Re: [XHR] responseType "json" from Glenn Maynard on 2012-01-07 (public-webapps@w3.org from January to March 2012)

From: Glenn Maynard <glenn@zewt.org>
Date: Fri, 6 Jan 2012 19:11:17 -0500
To: Jarred Nicholls <jarred@webkit.org>
Cc: "Web Applications Working Group WG (public-webapps@w3.org)" <public-webapps@w3.org>, Anne van Kesteren <annevk@opera.com>
Message-ID: <CABirCh__WJfp9Vne2dpvn=5c0GeDi9=ngMaRnsymVA_BKrTsTg@mail.gmail.com>
On Fri, Jan 6, 2012 at 12:13 PM, Jarred Nicholls <jarred@webkit.org> wrote:

> WebKit is used in many walled garden environments, so we consider these
> scenarios, but as a secondary goal to our primary goal of being a standards
> compliant browser engine.  The point being, there will always be content
> that's created solely for WebKit, so that's not a good argument to make.
>  So generally speaking, if someone is aiming to create content that's
> x-browser compatible, they'll do just that and use the least common
> denominators.
>

If you support UTF-16 here, then people will use it.  That's always the
pattern on the web--one browser implements something extra, and everyone
else ends up having to implement it--whether or not it was a good
idea--because people accidentally started depending on it.  I don't know
why we have to keep repeating this mistake.

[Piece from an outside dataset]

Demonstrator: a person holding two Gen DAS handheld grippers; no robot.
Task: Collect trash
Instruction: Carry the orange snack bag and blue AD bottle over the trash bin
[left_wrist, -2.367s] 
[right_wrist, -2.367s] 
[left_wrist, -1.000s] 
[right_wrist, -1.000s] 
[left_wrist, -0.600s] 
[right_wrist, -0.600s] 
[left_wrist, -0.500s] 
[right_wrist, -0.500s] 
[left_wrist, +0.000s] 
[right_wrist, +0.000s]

We're not adding anything here, it's a matter of complicating and "taking
> away" from our decoder for one particular case.  You're acting like we're
> adding UTF-32 support for the first time.
>

Of course you are; you're adding UTF-16 and UTF-32 support to the
responseType == "json" API.

Also, since JSON uses zero-byte detection, which isn't used by HTML at all,
you'd still need code in your decoder to support that--which means you're
forcing everyone else to complicate *their* decoders with this special case.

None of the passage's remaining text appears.